Reproduce the whole listing word for word. Leave every image out.
##########
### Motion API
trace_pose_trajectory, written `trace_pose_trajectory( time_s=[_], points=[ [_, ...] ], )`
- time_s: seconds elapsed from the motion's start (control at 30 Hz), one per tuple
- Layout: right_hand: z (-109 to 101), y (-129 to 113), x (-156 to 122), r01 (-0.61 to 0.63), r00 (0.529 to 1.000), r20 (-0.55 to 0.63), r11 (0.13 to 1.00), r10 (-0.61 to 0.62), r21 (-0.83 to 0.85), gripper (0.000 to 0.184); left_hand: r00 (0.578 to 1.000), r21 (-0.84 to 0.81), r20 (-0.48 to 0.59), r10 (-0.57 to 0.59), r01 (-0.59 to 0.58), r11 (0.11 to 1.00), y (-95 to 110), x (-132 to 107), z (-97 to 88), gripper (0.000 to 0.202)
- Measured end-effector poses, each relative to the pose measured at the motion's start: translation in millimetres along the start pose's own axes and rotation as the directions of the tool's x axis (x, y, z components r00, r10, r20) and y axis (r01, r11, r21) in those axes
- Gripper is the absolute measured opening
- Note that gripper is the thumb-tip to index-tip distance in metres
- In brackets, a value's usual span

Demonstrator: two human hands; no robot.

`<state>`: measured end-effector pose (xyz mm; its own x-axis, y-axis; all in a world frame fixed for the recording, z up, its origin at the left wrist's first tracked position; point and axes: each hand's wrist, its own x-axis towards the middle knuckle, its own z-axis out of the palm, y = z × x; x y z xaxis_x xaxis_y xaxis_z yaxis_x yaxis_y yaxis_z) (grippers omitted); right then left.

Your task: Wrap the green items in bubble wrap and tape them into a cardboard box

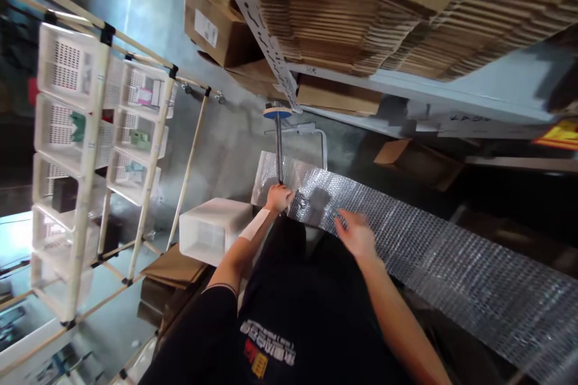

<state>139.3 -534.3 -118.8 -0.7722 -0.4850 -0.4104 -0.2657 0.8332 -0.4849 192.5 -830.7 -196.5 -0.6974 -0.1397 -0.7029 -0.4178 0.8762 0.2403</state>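
A long strip of silvery bubble wrap (419, 240) runs from in front of me towards the lower right. My left hand (279, 198) is closed at its left part, fingers curled at the near end of a metal rod (279, 150). Whether those fingers grip the rod or the wrap's edge is hidden. The rod crosses over the wrap and bears a blue-rimmed disc (277, 112) at its far end. Over the middle of the wrap, my right hand (357, 233) is open, slightly blurred, with thumb and fingers apart and nothing in it.
A white plastic bin (203, 231) stands left of my left forearm. Farther left is a pipe rack (151, 183) with white baskets (67, 66). Flattened cardboard (325, 18) fills the shelf ahead. An open carton (221, 24) sits beyond it, another box (415, 159) at right.
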Motion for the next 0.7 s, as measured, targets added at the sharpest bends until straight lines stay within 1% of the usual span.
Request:
trace_pose_trajectory(
  time_s=[0.03, 0.1, 0.17, 0.2, 0.23, 0.27, 0.3, 0.33, 0.37, 0.4, 0.43, 0.5, 0.57, 0.6, 0.63, 0.7],
  points=[
    [22, -20, 12, 0.048, 0.997, 0.053, 0.999, -0.049, 0.026, 0.047, 1.0, -0.014, -0.006, 0.0, 0.0, 1.0, 1, 1, 0.8, 0.03],
    [57, -53, 35, 0.087, 0.992, 0.089, 0.995, -0.092, 0.054, 0.049, 1.0, -0.046, -0.017, -0.006, 0.005, 0.999, -1, 1, 1.4, 0.028],
    [79, -70, 60, 0.058, 0.995, 0.076, 0.997, -0.062, 0.057, 0.051, 1.0, -0.078, -0.026, -0.008, 0.006, 0.997, -5, -3, 1.2, 0.026],
    [85, -73, 72, 0.017, 0.998, 0.056, 0.998, -0.02, 0.052, 0.057, 1.0, -0.093, -0.03, -0.007, 0.004, 0.996, -7, -5, 1.0, 0.025],
    [90, -73, 83, -0.031, 0.999, 0.036, 0.998, 0.03, 0.047, 0.069, 0.999, -0.108, -0.035, -0.003, -0.001, 0.994, -9, -6, 0.9, 0.024],
    [93, -71, 91, -0.076, 0.997, 0.019, 0.996, 0.075, 0.042, 0.087, 0.999, -0.123, -0.041, 0.0, -0.005, 0.992, -11, -8, 0.8, 0.023],
    [95, -67, 96, -0.106, 0.994, 0.006, 0.994, 0.106, 0.041, 0.104, 0.999, -0.137, -0.049, 0.003, -0.009, 0.991, -13, -9, 0.8, 0.024],
    [98, -64, 97, -0.116, 0.993, -0.005, 0.992, 0.116, 0.043, 0.117, 0.998, -0.152, -0.057, 0.004, -0.012, 0.988, -15, -9, 1.0, 0.024],
    [101, -62, 95, -0.107, 0.994, -0.015, 0.993, 0.108, 0.048, 0.122, 0.998, -0.167, -0.065, 0.003, -0.014, 0.986, -17, -8, 1.2, 0.025],
    [104, -61, 89, -0.094, 0.995, -0.025, 0.994, 0.095, 0.054, 0.12, 0.997, -0.182, -0.074, 0.002, -0.015, 0.983, -19, -7, 1.6, 0.025],
    [109, -63, 82, -0.09, 0.995, -0.034, 0.994, 0.092, 0.061, 0.114, 0.997, -0.199, -0.082, 0.0, -0.016, 0.98, -21, -6, 2.2, 0.025],
    [117, -71, 66, -0.145, 0.989, -0.02, 0.987, 0.147, 0.063, 0.096, 0.996, -0.231, -0.09, -0.003, -0.018, 0.973, -24, -4, 4.0, 0.022],
    [125, -82, 56, -0.242, 0.969, 0.059, 0.97, 0.24, 0.023, 0.078, 0.997, -0.263, -0.078, 0.009, -0.029, 0.964, -25, -3, 6.4, 0.021],
    [127, -86, 55, -0.27, 0.956, 0.113, 0.963, 0.27, -0.016, 0.069, 0.998, -0.279, -0.061, 0.024, -0.04, 0.96, -26, -3, 7.5, 0.02],
    [128, -87, 57, -0.265, 0.947, 0.173, 0.962, 0.271, -0.059, 0.059, 0.998, -0.294, -0.041, 0.042, -0.052, 0.955, -26, -3, 8.5, 0.02],
    [127, -83, 67, -0.165, 0.936, 0.297, 0.98, 0.191, -0.112, 0.041, 0.998, -0.314, -0.007, 0.067, -0.066, 0.947, -28, -5, 9.3, 0.021]
  ],
)
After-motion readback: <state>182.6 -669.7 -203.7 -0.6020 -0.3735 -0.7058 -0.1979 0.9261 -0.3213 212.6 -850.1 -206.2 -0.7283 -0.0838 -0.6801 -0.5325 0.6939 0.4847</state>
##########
RESULT:
### Motion API
trace_pose_trajectory, written `trace_pose_trajectory( time_s=[_], points=[ [_, ...] ], )`
- time_s: seconds elapsed from the motion's start (control at 30 Hz), one per tuple
- Layout: right_hand: z (-109 to 101), y (-129 to 113), x (-156 to 122), r01 (-0.61 to 0.63), r00 (0.529 to 1.000), r20 (-0.55 to 0.63), r11 (0.13 to 1.00), r10 (-0.61 to 0.62), r21 (-0.83 to 0.85), gripper (0.000 to 0.184); left_hand: r00 (0.578 to 1.000), r21 (-0.84 to 0.81), r20 (-0.48 to 0.59), r10 (-0.57 to 0.59), r01 (-0.59 to 0.58), r11 (0.11 to 1.00), y (-95 to 110), x (-132 to 107), z (-97 to 88), gripper (0.000 to 0.202)
- Measured end-effector poses, each relative to the pose measured at the motion's start: translation in millimetres along the start pose's own axes and rotation as the directions of the tool's x axis (x, y, z components r00, r10, r20) and y axis (r01, r11, r21) in those axes
- Gripper is the absolute measured opening
- Note that gripper is the thumb-tip to index-tip distance in metres
- In brackets, a value's usual span

Demonstrator: two human hands; no robot.

`<state>`: measured end-effector pose (xyz mm; its own x-axis, y-axis; all in a world frame fixed for the recording, z up, its origin at the left wrist's first tracked position; point and axes: each hand's wrist, its own x-axis towards the middle knuckle, its own z-axis out of the palm, y = z × x; x y z xaxis_x xaxis_y xaxis_z yaxis_x yaxis_y yaxis_z) (grippers omitted); right then left.

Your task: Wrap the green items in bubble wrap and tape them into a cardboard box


<state>139.3 -534.3 -118.8 -0.7722 -0.4850 -0.4104 -0.2657 0.8332 -0.4849 192.5 -830.7 -196.5 -0.6974 -0.1397 -0.7029 -0.4178 0.8762 0.2403</state>
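A long strip of silvery bubble wrap (419, 240) runs from in front of me towards the lower right. My left hand (279, 198) is closed at its left part, fingers curled at the near end of a metal rod (279, 150). Whether those fingers grip the rod or the wrap's edge is hidden. The rod crosses over the wrap and bears a blue-rimmed disc (277, 112) at its far end. Over the middle of the wrap, my right hand (357, 233) is open, slightly blurred, with thumb and fingers apart and nothing in it.
A white plastic bin (203, 231) stands left of my left forearm. Farther left is a pipe rack (151, 183) with white baskets (67, 66). Flattened cardboard (325, 18) fills the shelf ahead. An open carton (221, 24) sits beyond it, another box (415, 159) at right.
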Motion for the next 0.7 s, as measured, targets added at the sharpest bends until straight lines stay within 1% of the usual span.
Request:
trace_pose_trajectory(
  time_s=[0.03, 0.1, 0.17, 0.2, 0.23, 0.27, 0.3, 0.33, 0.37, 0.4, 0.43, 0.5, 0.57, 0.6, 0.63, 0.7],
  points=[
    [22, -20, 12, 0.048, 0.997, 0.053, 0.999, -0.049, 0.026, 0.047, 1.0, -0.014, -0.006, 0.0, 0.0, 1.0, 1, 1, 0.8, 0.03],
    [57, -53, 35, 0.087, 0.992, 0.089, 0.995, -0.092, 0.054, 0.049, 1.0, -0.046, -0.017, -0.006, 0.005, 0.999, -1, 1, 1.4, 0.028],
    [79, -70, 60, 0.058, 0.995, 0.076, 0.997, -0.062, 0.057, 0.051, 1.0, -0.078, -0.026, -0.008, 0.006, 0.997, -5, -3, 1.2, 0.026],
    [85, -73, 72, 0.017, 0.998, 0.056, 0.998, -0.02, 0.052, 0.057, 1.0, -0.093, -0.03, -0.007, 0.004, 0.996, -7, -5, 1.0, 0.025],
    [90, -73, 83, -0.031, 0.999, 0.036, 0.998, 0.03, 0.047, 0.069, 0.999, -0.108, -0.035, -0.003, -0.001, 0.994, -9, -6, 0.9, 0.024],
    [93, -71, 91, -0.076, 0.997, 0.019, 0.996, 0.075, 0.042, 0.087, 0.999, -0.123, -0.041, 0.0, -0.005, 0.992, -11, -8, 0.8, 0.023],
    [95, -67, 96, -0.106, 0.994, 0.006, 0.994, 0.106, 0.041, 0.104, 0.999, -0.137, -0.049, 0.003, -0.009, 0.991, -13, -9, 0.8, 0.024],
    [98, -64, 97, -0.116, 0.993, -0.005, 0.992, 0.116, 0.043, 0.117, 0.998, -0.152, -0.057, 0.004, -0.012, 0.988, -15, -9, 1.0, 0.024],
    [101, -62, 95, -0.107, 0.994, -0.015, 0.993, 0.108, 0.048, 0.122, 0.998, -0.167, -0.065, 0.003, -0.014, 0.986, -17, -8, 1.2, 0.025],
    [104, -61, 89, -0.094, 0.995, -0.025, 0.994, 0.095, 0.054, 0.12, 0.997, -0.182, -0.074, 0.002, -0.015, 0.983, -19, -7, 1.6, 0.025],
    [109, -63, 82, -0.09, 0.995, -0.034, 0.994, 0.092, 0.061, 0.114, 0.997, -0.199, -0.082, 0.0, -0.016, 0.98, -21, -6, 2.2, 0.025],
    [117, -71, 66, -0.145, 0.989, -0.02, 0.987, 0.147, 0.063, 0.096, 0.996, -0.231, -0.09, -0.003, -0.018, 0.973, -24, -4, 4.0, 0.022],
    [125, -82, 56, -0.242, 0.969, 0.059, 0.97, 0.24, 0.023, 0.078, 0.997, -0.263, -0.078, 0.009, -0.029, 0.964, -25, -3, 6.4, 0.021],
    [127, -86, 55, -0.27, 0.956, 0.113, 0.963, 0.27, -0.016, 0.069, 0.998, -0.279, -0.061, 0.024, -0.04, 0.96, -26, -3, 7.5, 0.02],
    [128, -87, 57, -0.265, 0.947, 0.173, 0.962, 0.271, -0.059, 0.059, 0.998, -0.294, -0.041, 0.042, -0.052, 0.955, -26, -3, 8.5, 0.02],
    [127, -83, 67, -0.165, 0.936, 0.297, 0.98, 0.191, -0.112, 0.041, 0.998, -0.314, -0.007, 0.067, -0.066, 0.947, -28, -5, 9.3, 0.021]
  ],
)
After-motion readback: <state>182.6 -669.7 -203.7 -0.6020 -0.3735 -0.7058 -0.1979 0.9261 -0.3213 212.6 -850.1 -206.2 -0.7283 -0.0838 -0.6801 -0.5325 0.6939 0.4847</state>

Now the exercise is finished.